I have a bucket that holds a massive amount of data and I want to get only specific objects (files) that contain a string (UUID which is part of the file).
Now what I am doing is listing all the objects from s3 and then filter them by getting summaries which only contains a specific string then I gather all in a list and return the list with needed files.
public List<String>getBucketList(String filterStr) {
List<String>lst = new ArrayList<>();
try {
ListObjectsRequest listObjectsRequest =
new ListObjectsRequest()
.withBucketName(bucketName);
ObjectListing objects = s3client.listObjects(listObjectsRequest);
for (;;) {
List<S3ObjectSummary> summaries = objects.getObjectSummaries();
if (summaries.size() < 1) {
break;
}
for(S3ObjectSummary summary: summaries){
if(summary.getKey().contains(filterStr)){
lst.add(summary.getKey());
}
}
objects = s3client.listNextBatchOfObjects(objects);
}
}
Expected: from the listing I want to get only the objects that are relevant to me which contains 'filterStr'(variable name which its value is UUID number). Actual: After getting all the objects I am filtering the needed files (objects) by verifying them containing the string (variable name filterStr) this action eventually does what I was intending to do but it takes a lot of time which I wonder if I can minimize.

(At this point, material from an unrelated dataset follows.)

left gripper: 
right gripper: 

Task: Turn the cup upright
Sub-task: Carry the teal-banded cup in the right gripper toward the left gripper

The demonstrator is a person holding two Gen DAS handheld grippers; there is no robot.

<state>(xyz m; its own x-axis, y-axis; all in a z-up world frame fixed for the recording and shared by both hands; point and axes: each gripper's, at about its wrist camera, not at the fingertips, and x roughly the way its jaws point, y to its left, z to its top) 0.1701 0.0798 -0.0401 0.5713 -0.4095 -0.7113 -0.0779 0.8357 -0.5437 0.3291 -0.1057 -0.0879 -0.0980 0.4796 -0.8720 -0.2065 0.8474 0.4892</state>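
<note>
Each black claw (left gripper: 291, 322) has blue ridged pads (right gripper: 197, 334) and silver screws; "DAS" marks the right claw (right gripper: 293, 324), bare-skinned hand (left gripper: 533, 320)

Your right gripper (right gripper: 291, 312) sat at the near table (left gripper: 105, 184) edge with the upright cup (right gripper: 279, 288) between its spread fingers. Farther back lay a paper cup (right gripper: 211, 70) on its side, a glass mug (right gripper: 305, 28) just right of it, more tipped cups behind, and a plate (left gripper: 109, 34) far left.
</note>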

EDIT: Inside My bucket I got multiple folders, for example:
alert
alert_archived
channel
device
Inside each folder I have a date which is represented this way:
alert 2019 08 26
example for a file that I want to get is represented in this convention:
s3://<bucket_name>/<name_of_folder_out_of_many>/2019/08/25/<UUID>_<name_of_the_file>.csv.gz
where I want to iterate over all folders in the bucket and get only files that are with this specific UUID_.csv.gz of course current date is important I want to get only current date.